▸ WHAT YOU HAVE TO DO:
When you reach the line containing "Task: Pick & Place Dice" in the entries below, begin reproducing lines exactly, and stop once the line containing "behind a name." is done.

--------

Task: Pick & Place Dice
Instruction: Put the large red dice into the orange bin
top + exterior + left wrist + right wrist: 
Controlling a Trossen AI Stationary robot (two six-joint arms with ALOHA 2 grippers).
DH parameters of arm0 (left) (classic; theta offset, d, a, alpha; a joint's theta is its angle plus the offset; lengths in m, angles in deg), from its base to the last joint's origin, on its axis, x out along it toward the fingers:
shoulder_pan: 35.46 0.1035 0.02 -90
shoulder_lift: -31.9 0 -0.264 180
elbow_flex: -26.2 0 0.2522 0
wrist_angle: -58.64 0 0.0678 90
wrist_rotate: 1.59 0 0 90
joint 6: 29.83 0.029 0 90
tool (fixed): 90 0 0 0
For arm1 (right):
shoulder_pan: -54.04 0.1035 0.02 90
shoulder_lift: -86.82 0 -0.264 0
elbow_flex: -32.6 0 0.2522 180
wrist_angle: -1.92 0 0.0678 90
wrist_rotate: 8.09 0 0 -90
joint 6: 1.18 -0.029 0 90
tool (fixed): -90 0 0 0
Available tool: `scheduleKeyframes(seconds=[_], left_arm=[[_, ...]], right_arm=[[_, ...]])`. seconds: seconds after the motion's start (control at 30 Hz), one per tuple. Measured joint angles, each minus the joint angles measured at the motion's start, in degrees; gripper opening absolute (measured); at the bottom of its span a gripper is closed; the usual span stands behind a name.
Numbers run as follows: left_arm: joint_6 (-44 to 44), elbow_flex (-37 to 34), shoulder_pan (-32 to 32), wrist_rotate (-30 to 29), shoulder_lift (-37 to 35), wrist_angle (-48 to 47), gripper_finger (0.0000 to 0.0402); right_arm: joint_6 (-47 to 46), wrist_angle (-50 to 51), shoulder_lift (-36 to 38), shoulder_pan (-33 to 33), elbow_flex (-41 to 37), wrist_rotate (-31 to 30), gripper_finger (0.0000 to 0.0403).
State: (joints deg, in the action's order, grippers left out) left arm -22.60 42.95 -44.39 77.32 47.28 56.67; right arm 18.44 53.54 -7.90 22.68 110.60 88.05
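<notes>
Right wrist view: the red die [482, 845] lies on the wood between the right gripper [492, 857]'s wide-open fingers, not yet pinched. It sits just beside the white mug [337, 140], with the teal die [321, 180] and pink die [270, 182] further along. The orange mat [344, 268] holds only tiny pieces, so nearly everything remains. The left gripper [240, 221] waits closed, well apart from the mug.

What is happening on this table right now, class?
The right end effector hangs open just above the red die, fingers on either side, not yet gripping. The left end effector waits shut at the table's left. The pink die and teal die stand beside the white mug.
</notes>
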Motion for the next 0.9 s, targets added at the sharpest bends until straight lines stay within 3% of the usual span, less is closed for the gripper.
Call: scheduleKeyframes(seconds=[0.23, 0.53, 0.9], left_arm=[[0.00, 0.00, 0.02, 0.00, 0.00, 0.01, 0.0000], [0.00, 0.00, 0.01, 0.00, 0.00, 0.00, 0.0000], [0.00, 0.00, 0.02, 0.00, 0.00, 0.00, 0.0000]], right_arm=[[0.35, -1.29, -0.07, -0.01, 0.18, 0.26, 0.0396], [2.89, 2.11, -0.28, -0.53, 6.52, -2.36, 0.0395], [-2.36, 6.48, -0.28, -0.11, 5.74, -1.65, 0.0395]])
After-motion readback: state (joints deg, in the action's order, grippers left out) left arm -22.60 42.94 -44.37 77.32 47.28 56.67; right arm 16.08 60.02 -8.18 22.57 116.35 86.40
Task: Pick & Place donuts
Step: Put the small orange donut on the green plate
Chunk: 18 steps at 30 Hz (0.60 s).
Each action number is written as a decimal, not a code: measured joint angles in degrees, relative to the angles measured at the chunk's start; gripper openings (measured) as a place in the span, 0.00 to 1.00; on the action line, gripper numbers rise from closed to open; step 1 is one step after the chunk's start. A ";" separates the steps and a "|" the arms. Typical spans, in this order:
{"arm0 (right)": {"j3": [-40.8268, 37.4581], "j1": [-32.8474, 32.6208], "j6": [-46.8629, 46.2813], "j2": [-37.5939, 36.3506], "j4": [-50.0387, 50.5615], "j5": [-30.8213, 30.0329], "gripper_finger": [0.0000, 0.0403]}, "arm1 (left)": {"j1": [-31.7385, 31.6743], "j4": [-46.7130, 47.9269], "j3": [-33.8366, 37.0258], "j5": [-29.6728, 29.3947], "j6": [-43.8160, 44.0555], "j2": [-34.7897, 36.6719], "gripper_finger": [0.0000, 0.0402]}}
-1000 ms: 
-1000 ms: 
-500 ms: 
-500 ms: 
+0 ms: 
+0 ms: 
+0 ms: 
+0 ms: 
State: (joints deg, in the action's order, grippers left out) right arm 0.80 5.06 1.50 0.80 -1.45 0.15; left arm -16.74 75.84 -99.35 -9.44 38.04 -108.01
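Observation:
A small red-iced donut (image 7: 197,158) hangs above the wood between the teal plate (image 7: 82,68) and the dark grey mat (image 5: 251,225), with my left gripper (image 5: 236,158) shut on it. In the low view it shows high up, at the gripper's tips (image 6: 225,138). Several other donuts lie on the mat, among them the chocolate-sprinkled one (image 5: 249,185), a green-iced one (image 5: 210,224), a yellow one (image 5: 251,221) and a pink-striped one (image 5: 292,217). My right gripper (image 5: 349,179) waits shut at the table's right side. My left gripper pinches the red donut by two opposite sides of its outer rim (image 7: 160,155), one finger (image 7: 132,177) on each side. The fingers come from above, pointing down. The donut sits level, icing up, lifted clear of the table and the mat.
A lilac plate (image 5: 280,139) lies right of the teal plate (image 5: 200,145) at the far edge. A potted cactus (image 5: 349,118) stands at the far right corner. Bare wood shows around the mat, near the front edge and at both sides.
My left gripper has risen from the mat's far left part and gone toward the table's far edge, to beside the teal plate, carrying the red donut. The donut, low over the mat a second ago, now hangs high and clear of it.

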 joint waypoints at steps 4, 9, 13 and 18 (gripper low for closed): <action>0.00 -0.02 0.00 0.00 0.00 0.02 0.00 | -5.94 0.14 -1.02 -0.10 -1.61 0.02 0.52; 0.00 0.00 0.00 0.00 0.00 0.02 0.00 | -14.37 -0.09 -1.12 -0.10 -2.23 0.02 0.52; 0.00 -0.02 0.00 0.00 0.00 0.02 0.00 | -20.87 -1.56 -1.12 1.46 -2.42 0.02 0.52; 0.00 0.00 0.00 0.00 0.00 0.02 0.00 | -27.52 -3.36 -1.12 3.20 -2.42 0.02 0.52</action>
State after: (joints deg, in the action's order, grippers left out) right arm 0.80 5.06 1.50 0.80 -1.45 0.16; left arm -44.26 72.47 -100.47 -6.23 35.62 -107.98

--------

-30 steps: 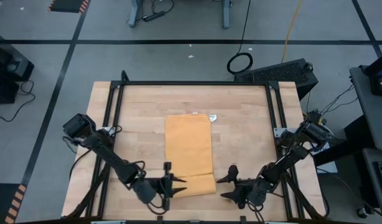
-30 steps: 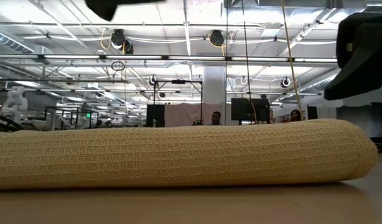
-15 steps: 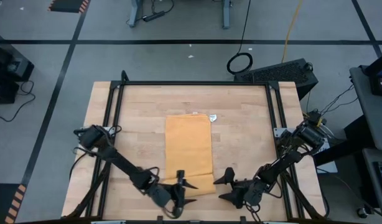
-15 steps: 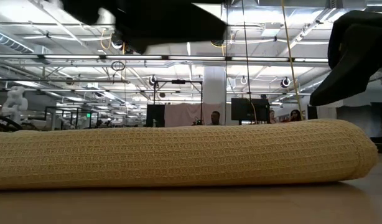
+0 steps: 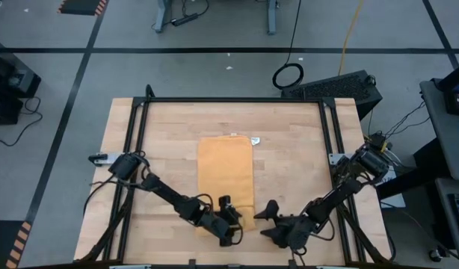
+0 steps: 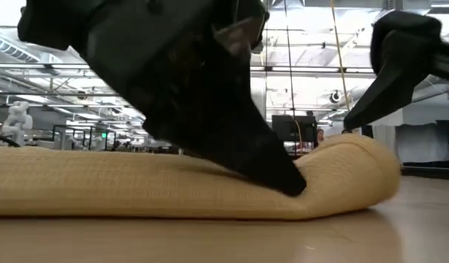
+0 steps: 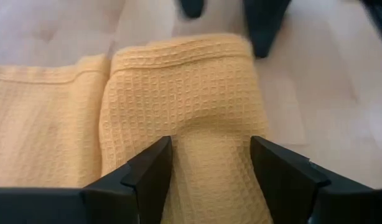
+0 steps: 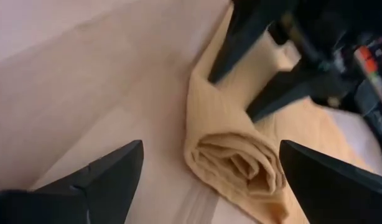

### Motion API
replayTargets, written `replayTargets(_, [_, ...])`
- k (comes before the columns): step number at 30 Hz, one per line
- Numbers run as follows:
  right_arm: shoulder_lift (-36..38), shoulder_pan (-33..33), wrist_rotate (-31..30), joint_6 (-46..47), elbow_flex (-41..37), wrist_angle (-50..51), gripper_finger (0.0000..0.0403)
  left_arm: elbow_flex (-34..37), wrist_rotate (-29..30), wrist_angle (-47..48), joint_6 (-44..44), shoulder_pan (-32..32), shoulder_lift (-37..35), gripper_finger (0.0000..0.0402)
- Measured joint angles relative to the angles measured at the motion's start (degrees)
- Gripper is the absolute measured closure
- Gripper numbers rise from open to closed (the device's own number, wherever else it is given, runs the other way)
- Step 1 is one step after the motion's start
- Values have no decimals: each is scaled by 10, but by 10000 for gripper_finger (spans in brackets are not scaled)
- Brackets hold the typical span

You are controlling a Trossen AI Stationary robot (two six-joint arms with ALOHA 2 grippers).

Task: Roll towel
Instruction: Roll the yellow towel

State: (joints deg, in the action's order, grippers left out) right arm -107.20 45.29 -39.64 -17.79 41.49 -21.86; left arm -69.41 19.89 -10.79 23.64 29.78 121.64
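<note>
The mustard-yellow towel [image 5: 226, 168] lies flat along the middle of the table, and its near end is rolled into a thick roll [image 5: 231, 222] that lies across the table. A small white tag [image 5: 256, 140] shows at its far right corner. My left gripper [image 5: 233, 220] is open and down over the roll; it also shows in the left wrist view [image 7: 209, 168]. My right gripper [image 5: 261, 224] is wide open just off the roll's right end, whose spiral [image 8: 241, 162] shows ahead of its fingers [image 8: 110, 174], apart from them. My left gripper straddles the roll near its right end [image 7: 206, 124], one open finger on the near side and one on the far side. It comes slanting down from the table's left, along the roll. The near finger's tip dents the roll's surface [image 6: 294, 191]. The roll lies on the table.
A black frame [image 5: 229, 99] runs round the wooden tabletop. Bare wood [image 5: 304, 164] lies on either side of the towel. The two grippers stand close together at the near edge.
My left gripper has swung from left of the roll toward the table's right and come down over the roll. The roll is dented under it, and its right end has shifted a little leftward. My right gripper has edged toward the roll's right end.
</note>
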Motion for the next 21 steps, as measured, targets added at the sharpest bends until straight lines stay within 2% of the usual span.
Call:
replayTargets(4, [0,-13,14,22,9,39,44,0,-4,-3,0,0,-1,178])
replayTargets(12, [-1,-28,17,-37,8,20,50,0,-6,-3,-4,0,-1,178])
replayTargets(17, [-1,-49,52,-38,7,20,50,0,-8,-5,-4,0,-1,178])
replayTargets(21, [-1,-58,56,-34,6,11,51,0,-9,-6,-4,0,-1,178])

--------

▸ EXPECTED ANSWER:
Task: Pick & Place Dice
Instruction: Put the large red dice into the orange bin
top + exterior + left wrist + right wrist: 
Controlling a Trossen AI Stationary robot (two six-joint arms with ALOHA 2 grippers).
DH parameters of arm0 (left) (classic; theta offset, d, a, alpha; a joint's theta is its angle plus the offset; lengths in m, angles in deg), from its base to the last joint's origin, on its axis, x out along it toward the fingers:
shoulder_pan: 35.46 0.1035 0.02 -90
shoulder_lift: -31.9 0 -0.264 180
elbow_flex: -26.2 0 0.2522 0
wrist_angle: -58.64 0 0.0678 90
wrist_rotate: 1.59 0 0 90
joint 6: 29.83 0.029 0 90
tool (fixed): 90 0 0 0
For arm1 (right):
shoulder_pan: -54.04 0.1035 0.02 90
shoulder_lift: -86.82 0 -0.264 0
elbow_flex: -32.6 0 0.2522 180
wrist_angle: -1.92 0 0.0678 90
wrist_rotate: 8.09 0 0 -90
joint 6: 1.18 -0.029 0 90
tool (fixed): -90 0 0 0
Available tool: `scheduleKeyframes(seconds=[_], left_arm=[[_, ...]], right_arm=[[_, ...]])`. seconds: seconds after the motion's start (control at 30 Hz), one per tuple. Measured joint angles, each minus the joint angles measured at the motion's start, in degrees; gripper opening absolute (measured); at the bottom of its span a gripper is closed; the usual span stands behind a name.

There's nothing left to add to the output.